In mammalian oocytes, the sperm-induced Ca2+ signal oscillates for an extended period of time. In the mouse, the oscillations cease after about 3–4 h, which coincides with the formation of the male and female pronuclei. The termination of the oscillations was proposed to be due to the sequestration of PLCζ into the forming pronuclei (Marangos et al. 2003) and a number of observations support this notion. It has been shown that, if pronuclear formation is inhibited, the oscillations continue indefinitely. In addition, the oscillations are absent while the pronuclei exist but at the onset of mitosis they resume as the nuclear envelopes break down. Transferring of the male or female pronucleus from fertilized oocytes causes Ca2+ oscillations in the cytoplasm of unfertilized oocytes while pronuclei of parthenogenetically activated oocytes are unable to do so (Kono et al. 1996). Furthermore, immunocytochemical experiments indicate that recombinant mouse PLCζ accumulates in the pronuclei upon the cessation of the oscillations (Larman et al. 2004; Yoda et al. 2004). Positively charged amino acid residues within the X–Y linker region are probably responsible for nuclear localization as mutation of these residues to negatively charged ones results in a loss of the nuclear translocation ability and in the persistence of oscillations after pronuclear formation (Larman et al. 2004). This suggests that nuclear sequestration of PLCζ is the reason for the cessation of the oscillations and it also explains why the oscillations resume at nuclear envelope breakdown, when the first mitotic division begins. Interestingly, nuclear sequestration of PLCζ seems to be characteristic in the mouse only, as bovine, rat and human PLCζ do not accumulate in the pronuclei, even in mouse oocytes following ectopic expression (Ito et al. 2008). Furthermore, rat PLCζ does not accumulate in the pronuclei of rat zygotes but mouse PLCζ does. It has also been reported that, in bovine and rabbit zygotes, the oscillations continue beyond pronucleus formation (Fissore et al. 1992; Fissore and Robl 1993). This indicates that additional factors may also control the Ca2+ signal and currently it is unclear how the Ca2+ oscillations in species other than the mouse are terminated.

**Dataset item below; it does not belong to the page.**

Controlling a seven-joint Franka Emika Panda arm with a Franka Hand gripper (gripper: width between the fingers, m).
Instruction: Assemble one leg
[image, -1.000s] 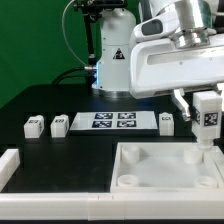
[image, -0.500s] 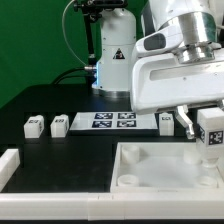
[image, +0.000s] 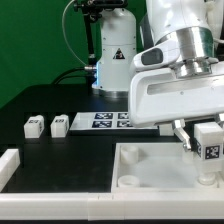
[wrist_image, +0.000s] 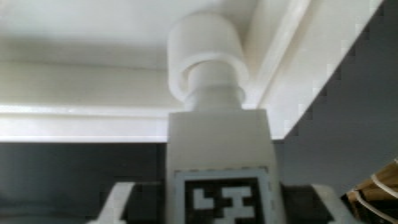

Other proposed sperm factors

A number of additional molecules have also been proposed to serve as a sperm-resident activating factor. The first candidate was “oscillin”, a protein isolated by serial chromatographic purification from hamster sperm. The protein seemed to be an oscillogen, as it co-migrated with the ability of the extract to trigger Ca2+ oscillations in oocytes (Parrington et al. 1996). However, recombinant oscillin did not cause Ca2+ oscillations in oocytes, indicating that it was not the active factor in the sperm (Wolosker et al. 1998). Another candidate sperm factor was tr-kit, a truncated form of the c-kit receptor (Sette et al. 1997). In mouse oocytes, tr-kit induced parthenogenetic activation and it was suggested that it stimulated PLCγ1 through phosphorylation by Fyn, a Src-like kinase (Sette et al. 2002). Nevertheless, although its action is inhibited by a PLCγ SH3 construct, the same construct has no effect on sperm-induced oocyte activation (Mehlmann et al. 1998). In addition, there is no evidence to indicate that tr-kit is able to induce regenerative Ca2+ oscillations, which would be an expectation from a bona fide sperm factor.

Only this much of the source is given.